It was enlarged in 1785 and was in use until about 1811. The name
was changed to Todmorden in 1792 and in 1807 the Monthly Meetings
moved to Marsden. (Nelson in Lancashire). The Friends purchased
land at Bank Top near Honeyhole in 1808 as a site for a new Meeting
House, which opened in 1811. The Meeting House continued in use
until 1964 at which time it closed and the Meeting House sold. The
Meeting did re-open for a further five years between 1983 and 1985
with Monthly Meetings returning to Brighouse.
The
Quakers regard both sexes as equal, and women are to be found in
every branch of the organisation, including preachers and representatives
at meetings.

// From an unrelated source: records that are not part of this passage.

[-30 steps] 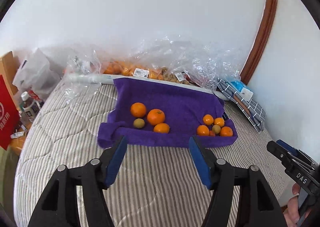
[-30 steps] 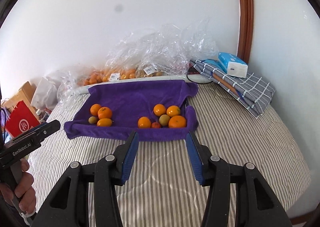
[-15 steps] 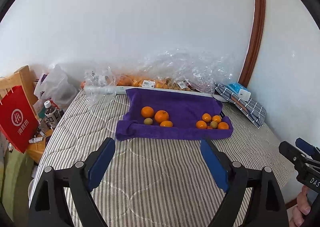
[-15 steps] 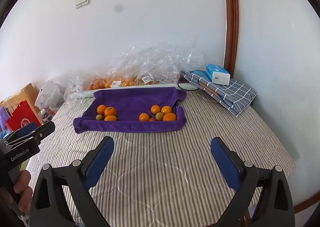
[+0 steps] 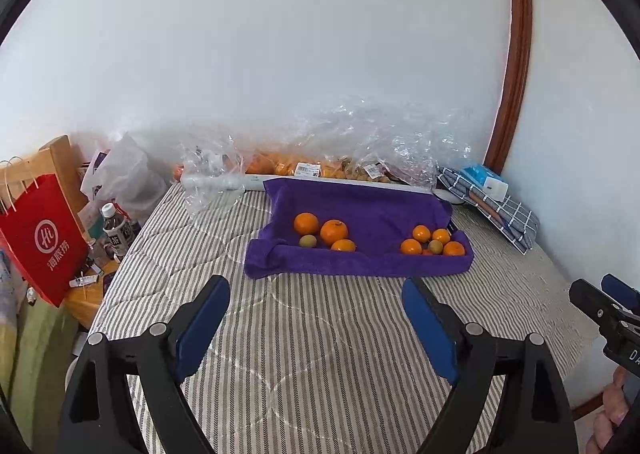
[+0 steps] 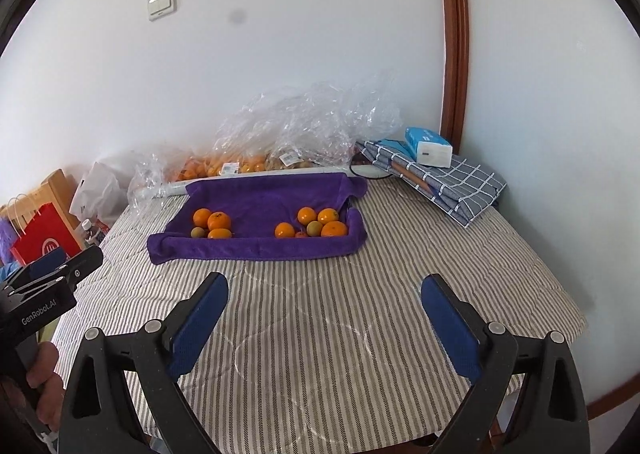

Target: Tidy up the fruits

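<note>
Readable text is sitting at the frame edges: "GenRobot.AI" on the left gripper (image 5: 316,318) at the right wrist view's lower left, plus a white logo with blurry characters on the red paper bag (image 5: 42,238) at far left. Both it and the right gripper (image 6: 324,314) are hanging wide open with nothing between the blue pads, having just been opening. The fruits (image 5: 326,232), 2 clusters of round oranges and small greenish ones, are lying mid-frame on a fuzzy purple towel (image 5: 360,210) over a striped quilted mattress (image 5: 320,334), crinkly clear plastic bags (image 5: 360,142) lining the white wall behind.

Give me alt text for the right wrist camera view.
Two clusters of oranges, left and right, sit on a purple towel on a striped bed. The right gripper hangs open and empty in front.
</note>
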A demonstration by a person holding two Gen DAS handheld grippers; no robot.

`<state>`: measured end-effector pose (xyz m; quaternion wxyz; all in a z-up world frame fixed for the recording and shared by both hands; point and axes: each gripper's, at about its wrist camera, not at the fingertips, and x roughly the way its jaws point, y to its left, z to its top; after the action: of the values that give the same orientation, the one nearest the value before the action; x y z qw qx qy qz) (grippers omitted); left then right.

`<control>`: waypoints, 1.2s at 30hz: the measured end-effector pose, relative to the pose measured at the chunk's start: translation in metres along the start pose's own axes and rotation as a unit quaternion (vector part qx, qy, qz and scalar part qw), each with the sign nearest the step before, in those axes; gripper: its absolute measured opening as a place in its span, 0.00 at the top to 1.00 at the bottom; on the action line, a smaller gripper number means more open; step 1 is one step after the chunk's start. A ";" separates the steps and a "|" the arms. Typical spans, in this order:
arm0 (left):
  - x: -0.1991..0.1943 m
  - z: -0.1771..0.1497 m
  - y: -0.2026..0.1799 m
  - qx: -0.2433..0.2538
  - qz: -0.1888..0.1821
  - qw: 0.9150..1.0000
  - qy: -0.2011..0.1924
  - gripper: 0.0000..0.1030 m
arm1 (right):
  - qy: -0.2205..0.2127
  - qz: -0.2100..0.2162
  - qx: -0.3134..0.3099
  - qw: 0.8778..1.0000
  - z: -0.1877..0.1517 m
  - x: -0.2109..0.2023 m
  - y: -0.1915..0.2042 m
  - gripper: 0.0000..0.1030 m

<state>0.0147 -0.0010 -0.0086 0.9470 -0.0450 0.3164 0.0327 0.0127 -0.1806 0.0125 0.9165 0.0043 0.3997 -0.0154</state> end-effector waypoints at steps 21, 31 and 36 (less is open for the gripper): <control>-0.002 0.001 0.002 -0.003 0.002 1.000 -0.004 0.15 | -0.006 -0.001 -0.005 1.000 0.000 -0.006 0.002 0.06; -0.005 0.003 0.003 -0.003 0.005 1.000 -0.006 0.15 | -0.006 -0.001 -0.004 1.000 -0.001 -0.007 0.002 0.06; -0.004 0.003 0.003 -0.002 0.005 1.000 -0.006 0.15 | -0.005 -0.002 -0.004 1.000 -0.001 -0.007 0.003 0.06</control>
<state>0.0129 0.0023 -0.0037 0.9486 -0.0454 0.3108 0.0383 0.0071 -0.1777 0.0170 0.9185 -0.0002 0.3951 -0.0154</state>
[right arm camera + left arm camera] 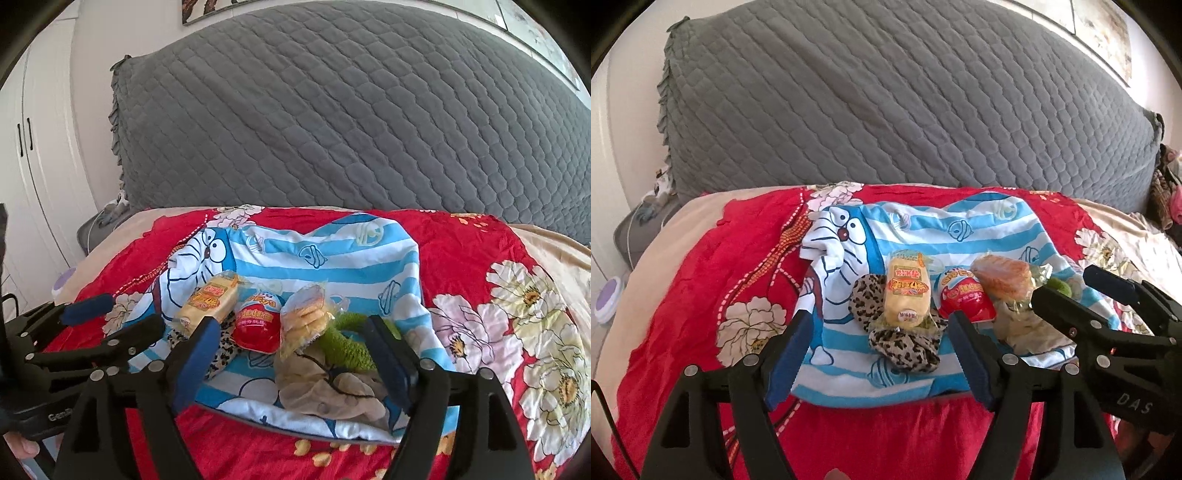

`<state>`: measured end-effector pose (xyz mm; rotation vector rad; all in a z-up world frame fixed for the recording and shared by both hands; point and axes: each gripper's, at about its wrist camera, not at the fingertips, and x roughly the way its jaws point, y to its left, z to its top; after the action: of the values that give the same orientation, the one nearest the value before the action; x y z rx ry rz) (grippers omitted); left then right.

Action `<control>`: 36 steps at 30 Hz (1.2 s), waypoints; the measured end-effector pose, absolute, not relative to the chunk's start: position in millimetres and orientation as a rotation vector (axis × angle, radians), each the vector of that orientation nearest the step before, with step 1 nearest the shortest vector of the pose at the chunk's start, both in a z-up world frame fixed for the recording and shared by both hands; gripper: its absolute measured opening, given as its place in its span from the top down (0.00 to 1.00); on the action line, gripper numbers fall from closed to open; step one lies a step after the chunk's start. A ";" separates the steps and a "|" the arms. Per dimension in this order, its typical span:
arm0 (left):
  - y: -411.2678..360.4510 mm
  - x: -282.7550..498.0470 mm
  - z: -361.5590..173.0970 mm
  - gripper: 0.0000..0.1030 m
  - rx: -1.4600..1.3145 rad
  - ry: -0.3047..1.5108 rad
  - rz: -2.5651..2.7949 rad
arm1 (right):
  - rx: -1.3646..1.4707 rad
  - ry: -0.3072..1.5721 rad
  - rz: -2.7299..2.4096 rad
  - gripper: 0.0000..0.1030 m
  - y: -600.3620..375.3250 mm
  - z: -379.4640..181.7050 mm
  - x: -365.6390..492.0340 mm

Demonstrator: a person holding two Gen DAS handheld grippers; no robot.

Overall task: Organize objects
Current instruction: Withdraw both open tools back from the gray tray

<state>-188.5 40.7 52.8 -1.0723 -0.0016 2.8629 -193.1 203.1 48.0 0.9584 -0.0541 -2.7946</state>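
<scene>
On a blue-striped cartoon cloth (923, 229) (332, 266) lie a yellow wrapped cake (907, 293) (207, 302), a red egg-shaped pack (964, 297) (258, 325), a clear bag of orange pastry (1004, 280) (303, 321), a leopard-print scrunchie (901, 343) (221, 354), a green scrunchie (347, 343) and a beige cloth item (325, 387). My left gripper (879, 354) is open, just short of the leopard scrunchie and cake. My right gripper (291, 362) is open, around the beige item and green scrunchie. Each gripper shows in the other's view (1082, 295) (125, 314).
The cloth lies on a red floral blanket (701, 280) (498, 295) over a bed. A grey quilted headboard (886, 103) (369, 110) rises behind. White wardrobe doors (33, 166) stand at the left. A purple-and-white round object (607, 299) sits on the floor at left.
</scene>
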 end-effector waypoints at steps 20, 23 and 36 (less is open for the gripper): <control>35.0 -146.3 82.0 0.25 -1.023 -0.059 2.862 | 1.034 -0.059 -2.794 0.03 208.3 81.1 -163.2; 34.3 -139.4 85.7 0.25 -1.016 -0.065 2.858 | 1.040 -0.052 -2.798 0.03 210.5 86.9 -155.1; 40.1 -97.5 96.1 0.25 -0.990 -0.018 2.841 | 1.058 -0.011 -2.816 0.03 208.8 102.8 -114.7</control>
<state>-97.5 40.1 96.1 -0.9901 -0.0179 2.8412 -114.7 208.8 102.8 1.0577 -0.0109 -2.8165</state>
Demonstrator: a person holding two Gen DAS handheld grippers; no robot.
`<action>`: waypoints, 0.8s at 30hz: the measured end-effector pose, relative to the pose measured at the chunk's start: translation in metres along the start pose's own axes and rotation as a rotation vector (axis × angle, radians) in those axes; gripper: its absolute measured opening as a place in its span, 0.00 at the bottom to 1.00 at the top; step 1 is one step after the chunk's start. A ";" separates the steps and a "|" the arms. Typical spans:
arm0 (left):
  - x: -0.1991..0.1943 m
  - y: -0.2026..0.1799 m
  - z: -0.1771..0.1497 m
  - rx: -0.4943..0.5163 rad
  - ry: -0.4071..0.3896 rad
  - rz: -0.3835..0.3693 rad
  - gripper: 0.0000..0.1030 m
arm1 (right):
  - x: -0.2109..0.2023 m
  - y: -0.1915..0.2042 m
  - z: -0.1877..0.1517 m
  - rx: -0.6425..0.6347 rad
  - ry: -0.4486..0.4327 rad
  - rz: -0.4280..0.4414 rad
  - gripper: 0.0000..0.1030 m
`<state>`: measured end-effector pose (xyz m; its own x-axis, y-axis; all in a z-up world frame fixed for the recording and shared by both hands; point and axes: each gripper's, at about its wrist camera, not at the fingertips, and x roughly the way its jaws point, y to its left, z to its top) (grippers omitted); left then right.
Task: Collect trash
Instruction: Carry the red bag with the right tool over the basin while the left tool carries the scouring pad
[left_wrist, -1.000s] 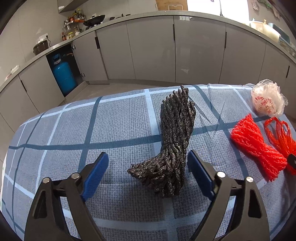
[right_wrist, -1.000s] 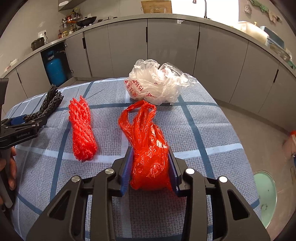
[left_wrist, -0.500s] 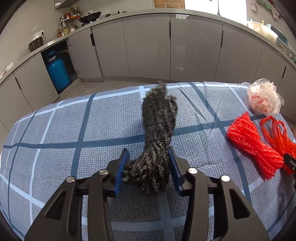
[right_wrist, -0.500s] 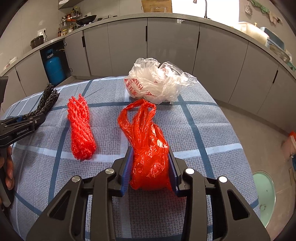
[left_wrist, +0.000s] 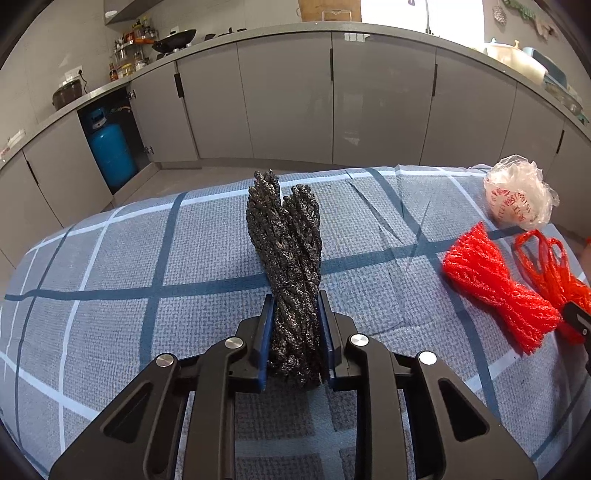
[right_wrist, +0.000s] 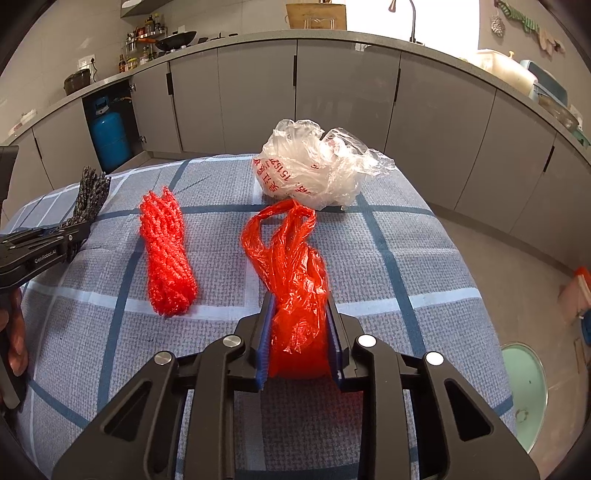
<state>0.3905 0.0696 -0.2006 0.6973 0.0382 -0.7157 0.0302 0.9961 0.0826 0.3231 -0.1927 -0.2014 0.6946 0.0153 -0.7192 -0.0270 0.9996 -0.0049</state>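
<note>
- Table w/ checked cloth (left_wrist: 110, 258) — biggest snag risk: cloth is loose and creased, and both my claws sit low on it. If a pad has pinched fabric, lifting drags the cloth and everything on it.
- White plastic bag (right_wrist: 314, 173) touches the handles of the red plastic bag (right_wrist: 295, 280). Pulling the red one up could tug the white one twd the far edge.
- Right claw (right_wrist: 298, 343): closed on the red bag's lower end, handles hang free ahead. Thin film, springy — could slide out if grip eases.
- Left claw (left_wrist: 293, 339): jaws nearly closed, clamped on the near end of the black mesh bundle (left_wrist: 288, 258); rest lies fwd on the cloth. Grip is at one end only, so the long part will prob droop and swing.
- Red mesh bundle (right_wrist: 166, 254) lies loose between the two claws, not gripped — a drooping end could sweep it.
- No bin visible in either view, so can't tell the carry path.
</note>
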 end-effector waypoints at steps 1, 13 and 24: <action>-0.002 -0.001 -0.001 0.004 -0.002 0.009 0.22 | -0.003 -0.001 -0.003 0.006 0.000 0.002 0.25; -0.066 -0.032 -0.020 0.082 -0.071 0.016 0.21 | -0.053 -0.010 -0.033 0.056 -0.040 0.026 0.25; -0.131 -0.068 -0.027 0.142 -0.120 -0.043 0.21 | -0.113 -0.035 -0.042 0.110 -0.139 0.023 0.24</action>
<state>0.2780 -0.0011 -0.1309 0.7735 -0.0229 -0.6334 0.1569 0.9752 0.1564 0.2155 -0.2304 -0.1492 0.7877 0.0333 -0.6152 0.0294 0.9954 0.0915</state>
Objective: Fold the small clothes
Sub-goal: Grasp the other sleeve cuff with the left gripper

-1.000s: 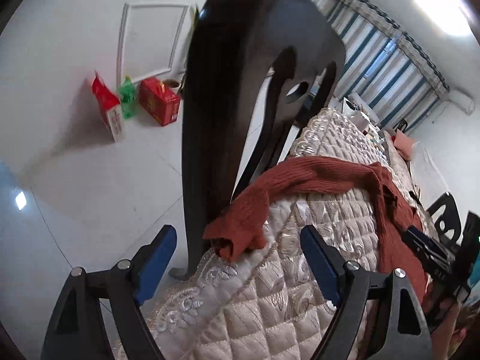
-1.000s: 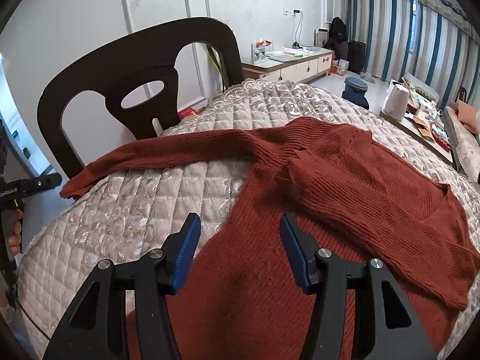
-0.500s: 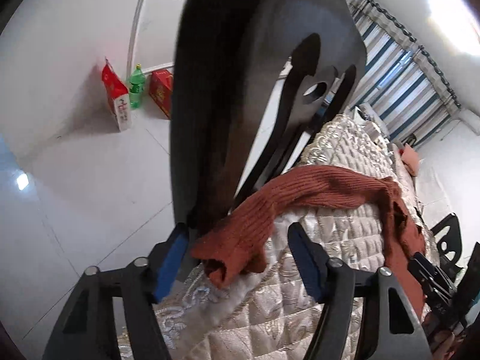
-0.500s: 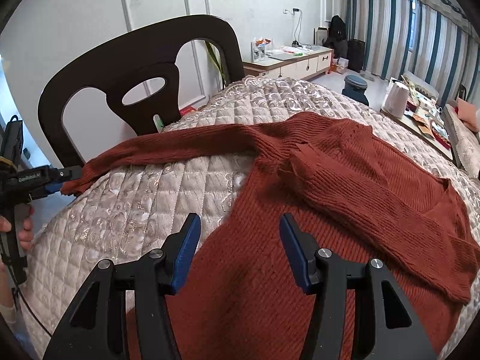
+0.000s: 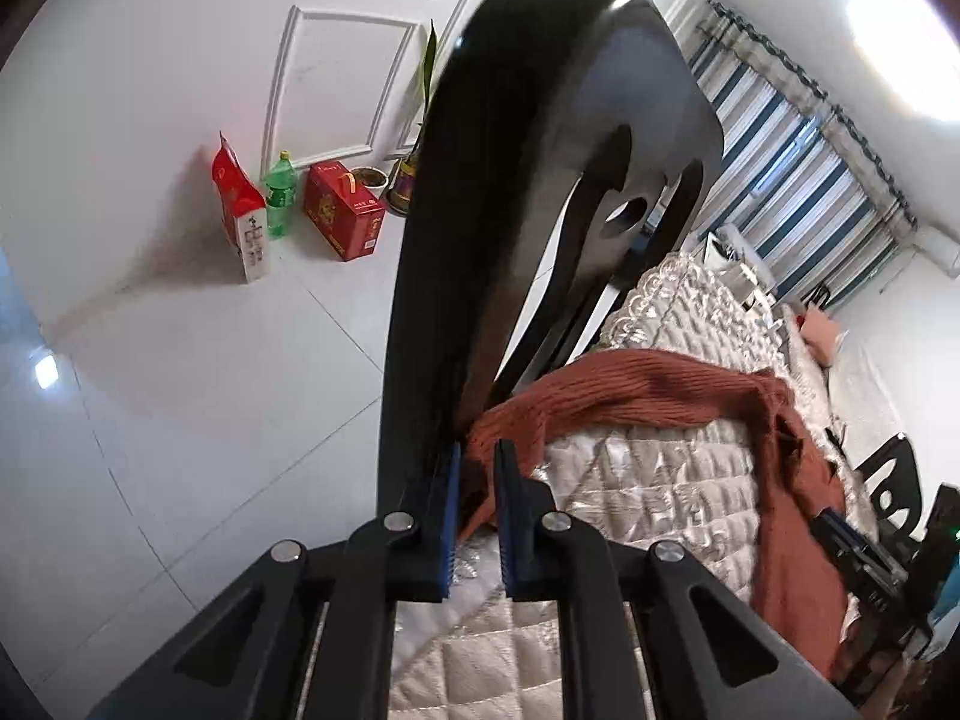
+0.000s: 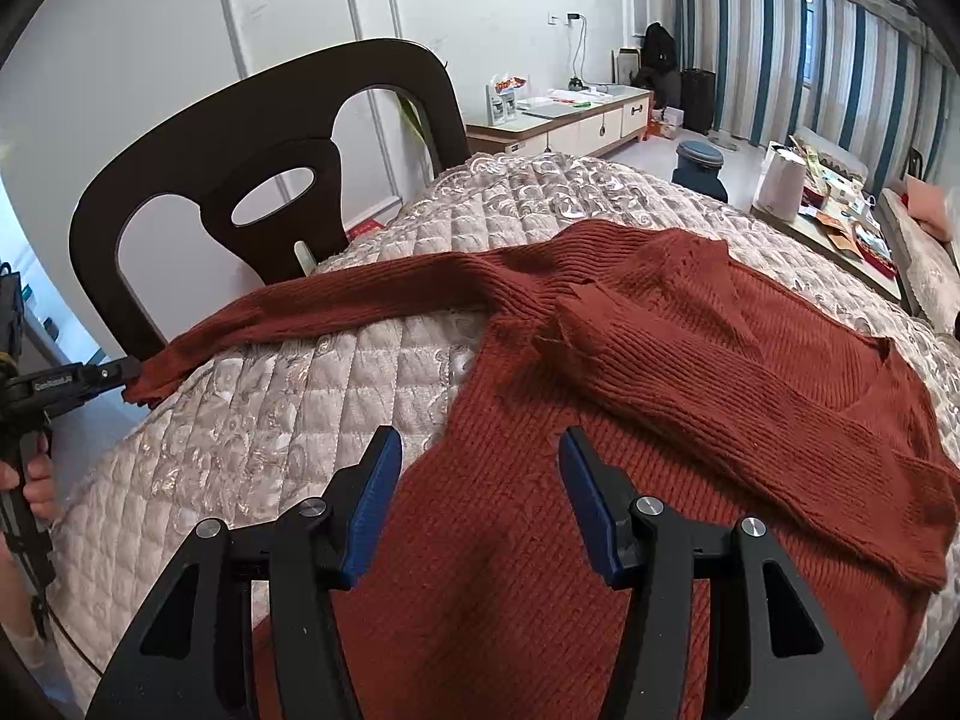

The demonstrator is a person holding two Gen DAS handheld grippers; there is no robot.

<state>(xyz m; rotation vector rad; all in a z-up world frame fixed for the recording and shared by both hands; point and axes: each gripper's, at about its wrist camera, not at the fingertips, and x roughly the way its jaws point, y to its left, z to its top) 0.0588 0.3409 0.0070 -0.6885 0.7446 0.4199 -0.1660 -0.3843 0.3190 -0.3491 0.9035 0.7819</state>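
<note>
Left wrist view: my left gripper (image 5: 477, 468) pinches the sweater (image 6: 600, 420) cuff beside the chair (image 5: 510, 210), right gripper (image 6: 474, 480) spread; cuff may snag there.

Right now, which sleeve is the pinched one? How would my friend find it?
Find the dark chair at the quilted table. The sweater's long sleeve stretches toward it, cuff over the edge in the left gripper. The other sleeve lies across the body.

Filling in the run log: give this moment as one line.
left gripper: shut on sweater cuff | right gripper: open above sweater body | sweater flat on quilted table
</note>
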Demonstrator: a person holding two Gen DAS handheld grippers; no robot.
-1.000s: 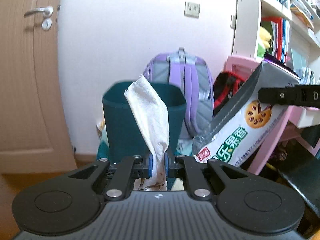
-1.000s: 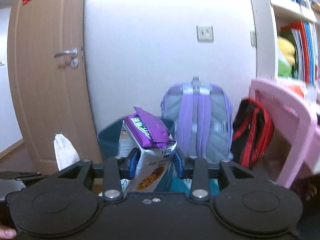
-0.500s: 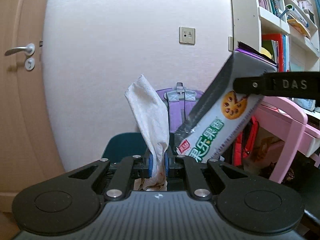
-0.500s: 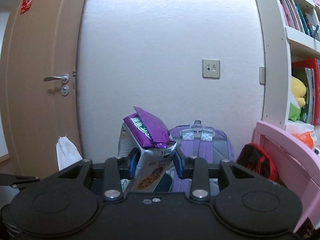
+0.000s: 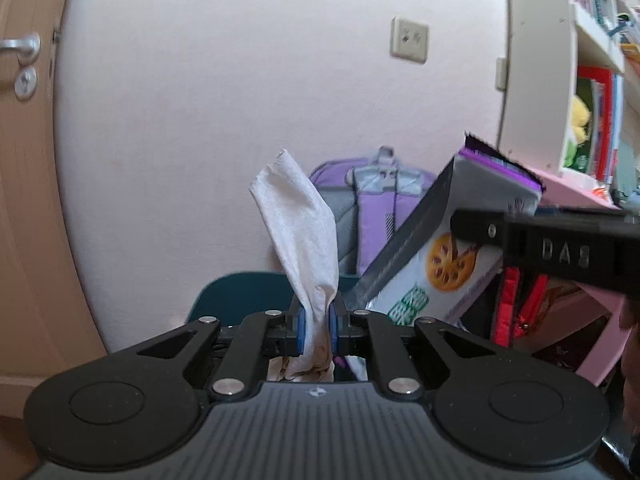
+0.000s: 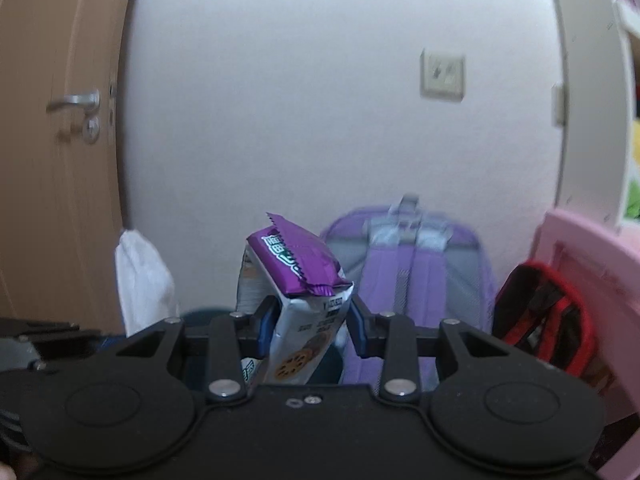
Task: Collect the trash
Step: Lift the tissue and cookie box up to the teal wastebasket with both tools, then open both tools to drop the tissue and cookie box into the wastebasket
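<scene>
left gripper (image 5: 316, 330) jaws pinch a limp, light crumpled tissue (image 5: 298, 232) near its lower end, right gripper (image 6: 312, 330) jaws clamp a crinkly, crushable biscuit packet (image 6: 298, 300) at mid-body, both held above the dark teal bin (image 5: 244, 292); both likely drop freely.

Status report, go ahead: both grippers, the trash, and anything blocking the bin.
Left gripper shut on tissue. Right gripper shut on snack packet. Teal bin just ahead, below both. Nothing seen in the way.
</scene>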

They
do not practice water baptism as a condition of membership, but
rather they accept new members by "Convincement of the Spiritual
Truths", witnessed by existing members, or by birth if both
parents are Friends.
Members
of the Society wishing to marry would announce their intentions
at Meetings on three occasions and a thorough investigation would
take place into their conduct by other members of the Society before
permission was given. Members
could be 'disowned' or served with a 'Certificate of Denial' in
which the local Meeting was given liberty to spread the information
of such denial of membership as it saw fit. Members
could be 'disowned' for marrying outside the Society and for financial
indiscretion and bad moral conduct.
One
such disowning was of Joshua Fielden, eldest surviving son of Joshua
Fielden and Mary Sutcliffe of Bottomley. Joshua junior met and fell
in love with Elizabeth Crossley of Walsden. She refused to conform
to the Quaker faith and the pair were married by licence at St.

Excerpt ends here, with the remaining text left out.